WHAT THIS TASK INVOLVES: For the material below, return exactly the lines starting at the line containing "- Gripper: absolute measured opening" and ending at the line containing "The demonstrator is", both ends included, and no others.

PROVIDED DATA:
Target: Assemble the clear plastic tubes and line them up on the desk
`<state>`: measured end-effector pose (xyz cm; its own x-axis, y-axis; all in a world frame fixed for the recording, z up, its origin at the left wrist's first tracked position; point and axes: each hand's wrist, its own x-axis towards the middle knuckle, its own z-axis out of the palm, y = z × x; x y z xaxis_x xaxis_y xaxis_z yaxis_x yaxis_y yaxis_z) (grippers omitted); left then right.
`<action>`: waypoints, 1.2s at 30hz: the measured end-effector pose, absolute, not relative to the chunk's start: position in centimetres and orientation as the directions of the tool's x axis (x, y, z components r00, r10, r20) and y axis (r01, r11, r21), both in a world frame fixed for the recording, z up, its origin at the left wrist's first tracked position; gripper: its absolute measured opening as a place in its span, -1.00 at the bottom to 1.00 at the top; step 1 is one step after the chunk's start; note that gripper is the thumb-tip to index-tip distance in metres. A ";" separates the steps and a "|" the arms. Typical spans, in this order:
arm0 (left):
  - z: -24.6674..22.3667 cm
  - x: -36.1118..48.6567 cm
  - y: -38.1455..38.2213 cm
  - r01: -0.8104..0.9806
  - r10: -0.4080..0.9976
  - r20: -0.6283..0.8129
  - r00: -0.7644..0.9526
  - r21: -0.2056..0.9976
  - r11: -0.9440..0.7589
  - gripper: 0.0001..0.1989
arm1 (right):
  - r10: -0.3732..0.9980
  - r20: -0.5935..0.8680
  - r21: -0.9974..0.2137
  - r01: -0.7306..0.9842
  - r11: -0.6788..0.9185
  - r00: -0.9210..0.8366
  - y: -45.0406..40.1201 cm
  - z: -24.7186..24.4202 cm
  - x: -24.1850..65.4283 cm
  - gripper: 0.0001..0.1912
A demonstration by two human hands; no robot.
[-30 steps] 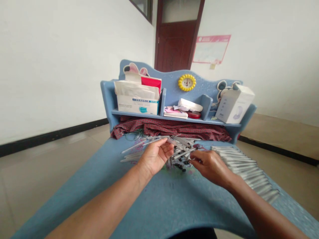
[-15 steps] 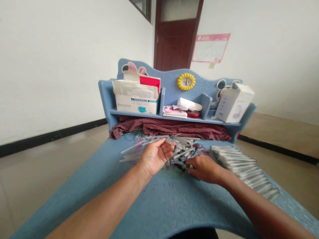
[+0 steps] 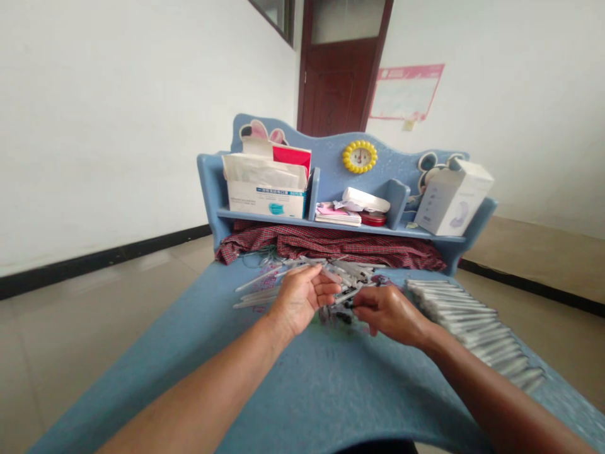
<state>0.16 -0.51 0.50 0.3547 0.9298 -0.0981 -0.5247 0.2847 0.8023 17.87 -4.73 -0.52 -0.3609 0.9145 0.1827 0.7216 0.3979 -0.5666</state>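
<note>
My left hand is curled, palm up, with a translucent pen barrel held between thumb and fingers. My right hand is closed in a pinch close to its right; whatever its fingertips hold is hidden. Beneath and between the hands lie small black pen parts, blurred. Behind them spreads a loose heap of clear pen barrels. More barrels lie to the left of my left hand. Along the right side, a row of pens lies side by side, partly behind my right forearm.
The blue desk carries a shelf with a mask box, a yellow clock, papers, a red tin and a white box. Checkered cloth lies bunched under the shelf.
My right hand has risen from beside the black parts and come nearer to my left hand. The left hand keeps its hold on the barrel. The whole view has shifted slightly.
</note>
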 end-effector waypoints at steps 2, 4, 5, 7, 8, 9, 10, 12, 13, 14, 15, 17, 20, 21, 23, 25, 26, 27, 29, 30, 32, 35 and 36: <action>0.4 0.3 -0.7 -0.500 0.928 -0.086 0.363 0.822 0.272 -0.85 | 0.922 0.243 -0.720 0.581 0.379 -0.300 -5.2 0.0 17.5 -0.88; 0.4 0.4 -0.9 -0.484 0.928 -0.072 0.364 0.837 0.255 -0.88 | 0.917 0.312 -0.789 0.470 0.395 -0.247 -5.6 0.3 17.0 -0.91; 0.3 0.5 -0.9 -0.478 0.928 -0.065 0.367 0.842 0.248 -0.89 | 0.913 0.341 -0.809 0.424 0.407 -0.226 -5.7 0.3 16.7 -0.91; 0.3 0.6 -1.1 -0.469 0.925 -0.055 0.376 0.850 0.241 -0.90 | 0.904 0.386 -0.834 0.348 0.428 -0.184 -5.8 0.2 16.3 -0.91; 0.3 0.7 -1.1 -0.465 0.922 -0.051 0.383 0.852 0.240 -0.90 | 0.900 0.403 -0.840 0.323 0.436 -0.167 -5.8 0.1 16.2 -0.91; 0.3 0.7 -1.2 -0.461 0.920 -0.049 0.389 0.854 0.240 -0.90 | 0.896 0.417 -0.842 0.307 0.444 -0.150 -5.8 -0.1 16.1 -0.91; 0.3 0.7 -1.2 -0.459 0.919 -0.046 0.392 0.856 0.239 -0.91 | 0.893 0.428 -0.842 0.299 0.449 -0.135 -5.8 -0.2 16.1 -0.91; 0.3 0.7 -1.3 -0.457 0.916 -0.038 0.400 0.858 0.235 -0.91 | 0.891 0.439 -0.841 0.297 0.452 -0.114 -5.8 -0.4 16.1 -0.92; 0.3 0.7 -1.3 -0.457 0.915 -0.033 0.402 0.858 0.232 -0.91 | 0.890 0.442 -0.839 0.300 0.453 -0.107 -5.8 -0.5 16.1 -0.93; 0.3 0.7 -1.4 -0.457 0.914 -0.029 0.404 0.859 0.230 -0.91 | 0.889 0.447 -0.835 0.308 0.455 -0.102 -5.8 -0.5 16.1 -0.94; 0.3 0.7 -1.4 -0.457 0.913 -0.027 0.406 0.860 0.229 -0.91 | 0.886 0.453 -0.828 0.322 0.460 -0.100 -5.9 -0.5 16.1 -0.95; 0.3 0.8 -1.5 -0.458 0.913 -0.022 0.407 0.860 0.225 -0.92 | 0.876 0.472 -0.802 0.366 0.472 -0.096 -6.0 -0.4 16.1 -0.97; 0.3 0.8 -1.5 -0.458 0.914 -0.011 0.406 0.863 0.214 -0.91 | 0.854 0.513 -0.750 0.440 0.494 -0.084 -6.2 -0.5 16.1 -0.98; 0.2 0.8 -1.4 -0.456 0.915 -0.006 0.405 0.866 0.208 -0.91 | 0.847 0.525 -0.735 0.458 0.499 -0.081 -6.2 -0.5 16.1 -0.97; 0.1 0.8 -1.4 -0.446 0.914 0.005 0.406 0.874 0.194 -0.92 | 0.840 0.536 -0.712 0.489 0.504 -0.084 -6.2 -0.6 16.1 -0.96; 0.1 0.9 -1.4 -0.432 0.914 0.018 0.404 0.885 0.174 -0.93 | 0.836 0.541 -0.690 0.519 0.504 -0.092 -6.1 -0.6 16.1 -0.94; 0.1 0.9 -1.5 -0.423 0.916 0.027 0.401 0.892 0.159 -0.93 | 0.832 0.546 -0.677 0.535 0.506 -0.095 -6.1 -0.6 16.1 -0.94; 0.1 1.0 -1.6 -0.412 0.918 0.037 0.396 0.900 0.141 -0.93 | 0.828 0.553 -0.663 0.551 0.507 -0.096 -6.1 -0.6 16.1 -0.94; 0.2 1.1 -1.8 -0.388 0.922 0.063 0.382 0.917 0.098 -0.92 | 0.821 0.563 -0.643 0.576 0.505 -0.091 -6.1 -0.6 16.0 -0.93; 0.3 1.1 -1.9 -0.373 0.923 0.077 0.376 0.925 0.075 -0.92 | 0.821 0.565 -0.640 0.583 0.500 -0.084 -6.1 -0.6 16.0 -0.93; 0.5 1.1 -2.0 -0.344 0.923 0.103 0.370 0.939 0.033 -0.91 | 0.828 0.558 -0.661 0.573 0.485 -0.057 -6.1 -0.7 15.9 -0.94; 0.6 1.1 -2.1 -0.314 0.916 0.136 0.376 0.949 -0.012 -0.87 | 0.875 0.485 -0.780 0.450 0.436 -0.008 -6.1 -0.6 15.8 -0.97; 0.7 1.1 -2.1 -0.311 0.914 0.145 0.379 0.950 -0.022 -0.86 | 0.898 0.440 -0.830 0.384 0.405 0.004 -6.1 -0.5 15.8 -0.96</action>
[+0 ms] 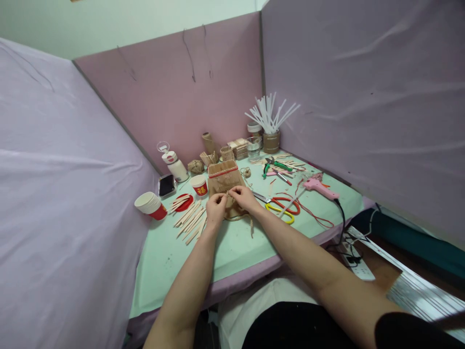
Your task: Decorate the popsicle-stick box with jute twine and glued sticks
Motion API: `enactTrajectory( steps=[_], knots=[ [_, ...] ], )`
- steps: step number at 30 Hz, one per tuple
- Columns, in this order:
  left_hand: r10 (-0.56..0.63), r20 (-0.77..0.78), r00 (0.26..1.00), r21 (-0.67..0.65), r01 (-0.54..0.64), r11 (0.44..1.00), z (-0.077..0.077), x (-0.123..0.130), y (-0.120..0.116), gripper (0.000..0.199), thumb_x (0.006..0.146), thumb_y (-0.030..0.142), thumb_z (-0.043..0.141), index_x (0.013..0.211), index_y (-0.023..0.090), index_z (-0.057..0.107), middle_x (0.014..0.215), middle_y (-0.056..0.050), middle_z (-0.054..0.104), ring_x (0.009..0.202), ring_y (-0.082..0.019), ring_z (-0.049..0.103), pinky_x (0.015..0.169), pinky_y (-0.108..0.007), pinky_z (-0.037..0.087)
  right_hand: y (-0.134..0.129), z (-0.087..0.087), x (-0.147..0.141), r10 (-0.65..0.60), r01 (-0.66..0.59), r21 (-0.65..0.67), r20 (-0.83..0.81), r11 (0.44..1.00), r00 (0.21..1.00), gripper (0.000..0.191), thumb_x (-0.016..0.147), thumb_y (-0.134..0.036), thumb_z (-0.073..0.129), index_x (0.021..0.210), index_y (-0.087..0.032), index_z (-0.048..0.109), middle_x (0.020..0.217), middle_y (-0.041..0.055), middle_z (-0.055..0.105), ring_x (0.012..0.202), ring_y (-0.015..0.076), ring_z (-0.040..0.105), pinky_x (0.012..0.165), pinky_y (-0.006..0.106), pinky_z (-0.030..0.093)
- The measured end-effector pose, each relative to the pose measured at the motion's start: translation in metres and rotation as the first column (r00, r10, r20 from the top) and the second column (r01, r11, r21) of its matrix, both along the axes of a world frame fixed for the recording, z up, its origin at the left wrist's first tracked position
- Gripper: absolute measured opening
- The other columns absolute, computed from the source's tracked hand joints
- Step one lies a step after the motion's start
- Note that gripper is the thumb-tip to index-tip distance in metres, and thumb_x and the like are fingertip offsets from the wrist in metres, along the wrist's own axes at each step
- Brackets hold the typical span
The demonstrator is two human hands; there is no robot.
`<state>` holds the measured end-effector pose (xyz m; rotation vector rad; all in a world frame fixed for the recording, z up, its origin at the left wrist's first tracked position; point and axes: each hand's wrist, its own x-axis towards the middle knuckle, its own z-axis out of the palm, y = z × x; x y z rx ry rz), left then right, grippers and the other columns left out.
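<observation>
A brown craft piece [221,183] with a red-trimmed, open top stands near the middle of the green-covered table. In front of it, my left hand [217,206] and my right hand [241,198] almost meet. Thumb and fingers of each are pinched on a bit of brown twine [227,193] between them, very small in this view. A loose strip of twine [251,227] hangs down at the right of the piece. Just right of my right hand lie scissors [285,205] with red and yellow handles.
Wooden sticks [191,220], a red-white paper cup [199,185] and stacked cups [150,205] stand left. A pink glue gun [321,188], red cord [312,213] and green-handled pliers [278,166] lie right. Behind are a white bottle [177,168], twine ball [196,166] and jar of white sticks [271,140].
</observation>
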<state>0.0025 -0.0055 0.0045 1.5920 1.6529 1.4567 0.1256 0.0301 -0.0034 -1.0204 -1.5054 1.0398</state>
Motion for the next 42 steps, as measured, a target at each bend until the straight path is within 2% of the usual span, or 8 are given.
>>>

SOLUTION FOR THIS TASK:
- Gripper: absolute measured opening
- The other columns absolute, computed from the source's tracked hand joints
- Step one lies a step after the motion's start
- Note that gripper is the thumb-tip to index-tip distance in metres, and thumb_x and the like are fingertip offsets from the wrist in metres, along the wrist's own axes at each step
- Brackets hold the typical span
The demonstrator is two human hands; there is no robot.

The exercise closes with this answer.